The war which Stalin waged against a considerable section of the Russian people themselves, to enforce collective farming, was according to his own confession more bitter and terrible than the great struggle with Hitler. That collective farming was a higher form of agriculture was the firm belief of Stalin and this was automatically adopted by the Indian Congress leaders at Nagpur. They gave a different name to it, as ‘collective’ had by then become a word of bad repute. But the idea was identically the same. And this brought the Swatantra Party into being
One cannot be sure that the bosses of the Indian Congress Party have yet given up this wrong belief taken over from Stalin. The smashing up of the larger farmers through “ceiling laws” resulted in a tragic fall in the supply of essential food grains to the urban markets that kept the industrial and administrative workers going. Realizing that so-called cooperative farms proved impracticable, our pinchbeck Stalins are now thinking of organizing joint-stock companies to run agricultural production. Driving out the big lawful owners, they seek to bring in new big owners who have no sympathy with peasants or land-labourers and who are just speculators without any of the virtues associated with rural life.

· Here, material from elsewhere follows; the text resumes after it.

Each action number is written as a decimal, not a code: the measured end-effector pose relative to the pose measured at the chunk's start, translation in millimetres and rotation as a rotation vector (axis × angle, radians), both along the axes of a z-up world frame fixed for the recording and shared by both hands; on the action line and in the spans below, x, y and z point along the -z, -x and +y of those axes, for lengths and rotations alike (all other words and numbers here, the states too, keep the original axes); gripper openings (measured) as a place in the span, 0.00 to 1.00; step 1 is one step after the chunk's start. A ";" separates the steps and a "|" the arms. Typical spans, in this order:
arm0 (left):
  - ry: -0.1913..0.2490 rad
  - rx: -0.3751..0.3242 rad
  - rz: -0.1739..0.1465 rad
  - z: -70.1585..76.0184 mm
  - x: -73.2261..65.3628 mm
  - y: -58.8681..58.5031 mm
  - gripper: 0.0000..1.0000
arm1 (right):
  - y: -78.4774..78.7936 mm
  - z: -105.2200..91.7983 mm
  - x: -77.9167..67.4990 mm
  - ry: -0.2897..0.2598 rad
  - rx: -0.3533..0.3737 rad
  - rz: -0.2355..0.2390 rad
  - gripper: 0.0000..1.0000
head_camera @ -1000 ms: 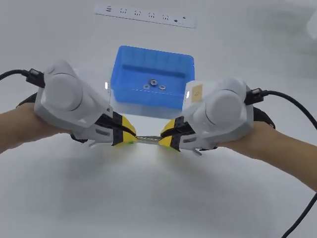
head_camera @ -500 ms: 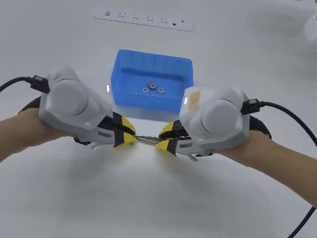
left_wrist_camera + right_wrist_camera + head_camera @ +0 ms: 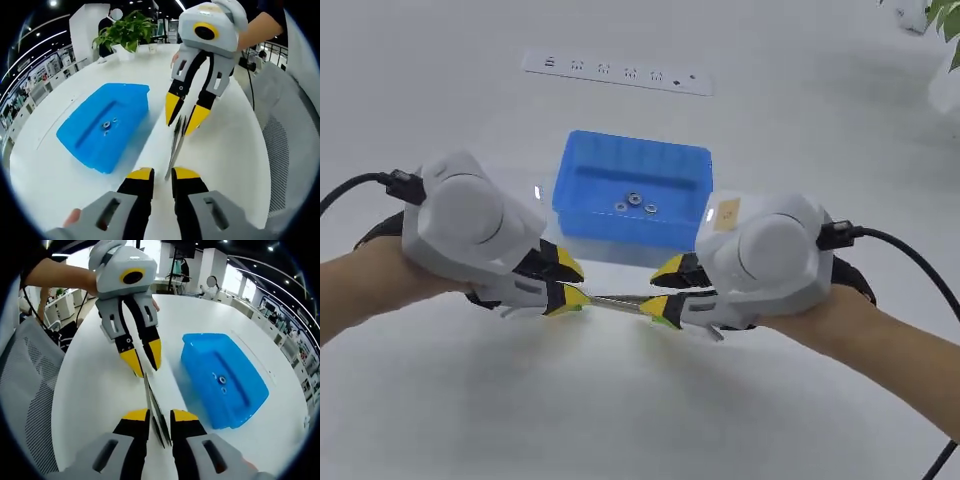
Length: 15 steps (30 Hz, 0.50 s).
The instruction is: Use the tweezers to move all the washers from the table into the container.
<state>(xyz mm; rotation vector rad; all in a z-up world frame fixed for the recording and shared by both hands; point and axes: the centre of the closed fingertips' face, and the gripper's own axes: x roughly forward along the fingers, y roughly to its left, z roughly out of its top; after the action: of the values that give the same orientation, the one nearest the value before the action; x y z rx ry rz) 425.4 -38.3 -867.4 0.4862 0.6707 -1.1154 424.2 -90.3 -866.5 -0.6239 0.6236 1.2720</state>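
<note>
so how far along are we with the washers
Done: three washers lie in the blue container. In hand: the tweezers run between the left gripper and the right gripper, one end between each one's jaws; whether either is clamped I cannot tell. Left: I cannot tell whether more washers wait on the table; if so, they go in next.

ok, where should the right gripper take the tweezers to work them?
Probably grip the tweezers across both arms near mid-length, where they stand apart, one finger on each outer face. Come lengthwise from the wider end, at the right gripper; the narrow end sits by the left gripper.
</note>
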 end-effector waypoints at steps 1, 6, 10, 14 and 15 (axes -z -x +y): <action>0.007 -0.011 0.003 1.8 -2.5 0.9 0.20 | 2.3 -1.3 -3.6 -0.026 0.021 0.008 0.18; 0.087 -0.067 0.097 9.3 -10.8 22.4 0.27 | 16.2 -2.3 -29.7 -0.222 0.116 0.090 0.26; 0.185 -0.078 0.138 0.2 -27.2 45.5 0.34 | 33.5 -12.7 -43.4 -0.294 0.130 0.104 0.35; 0.217 -0.037 0.158 -8.4 -39.7 73.8 0.47 | 53.0 -22.2 -55.1 -0.354 0.139 0.121 0.47; 0.224 -0.035 0.157 -9.2 -43.2 78.3 0.52 | 56.4 -24.1 -59.1 -0.371 0.143 0.123 0.50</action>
<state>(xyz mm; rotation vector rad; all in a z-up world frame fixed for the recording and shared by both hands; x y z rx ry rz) 347.1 -47.6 -824.3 0.1961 0.6780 -1.1876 367.8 -114.4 -807.5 -0.1925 0.5056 1.2558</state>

After fifty years of the Soviet regime, Russia is saved from hunger by repeated big purchases of grain from the individual farmers of the US, Canada, and Australia. Equally appalling results as in Russia have been registered in terms of human death and suffering from the communist rulers of China attempting to impose collective farming on its peasants. And now we know about the Chinese purchase of wheat from capitalist countries.
From Soviet Russia and its satellite countries come news of attempts to graft the profit-motive and market-pricing system on the communist bureaucratic system. This is a mule, very different from the honest horse. The effective virtue of free economy rests on the element of ownership, and the motivation and powerful incentives such ownership releases. No such dynamic forces will come into operation where ultimate ownership and authority rest in the State and in the hands of anonymous groups of bureaucrats.
Eminent economists are convinced that central State planning for production based on insufficient knowledge and theoretical reasoning, without the actual experience that such production demands, must lead to fatal failure. The Planning Commission should be disbanded along with its huge establishment. A non-official Production Council covering both industry and agriculture should take its place, to be constituted by recognized unofficial Chambers of good standing, of industrialists, of leaders in commerce, of agriculturists, and others. They should formulate national plans of production for such a limited number of years as may be found suitable for each type of production, and carry them out, on the strength of their own self-determined resolutions, obtaining from Government whatever legislation they require from time to time for efficient execution of their plans. All matters which are now dealt with by the Planning Commission and which would not be covered by this arrangement of a non-official National Production Council should be dealt with by the Central Cabinet itself with such ad hoc assistance as it may require and call for.
Sweden and Yugoslavia teach us plainly that production cannot be left to the mercies of ownerless socialism. The general welfare and help to those that need and deserve it is common ground and it rests on production. Our ruling party’s topsyturvy socialism has proved both futile and tragic owing to infantile imitation without pondering on realities and the laws of human nature. Let us hope that what Dr Uvalic said about Marshal Tito’s country and the policies followed there, will have a salutary effect on our Government and bring about a healthy disillusionment among the people beguiled and misled by the Congress bosses whose eyes are bent more on their own power and its perpetuation than on the country’s problems.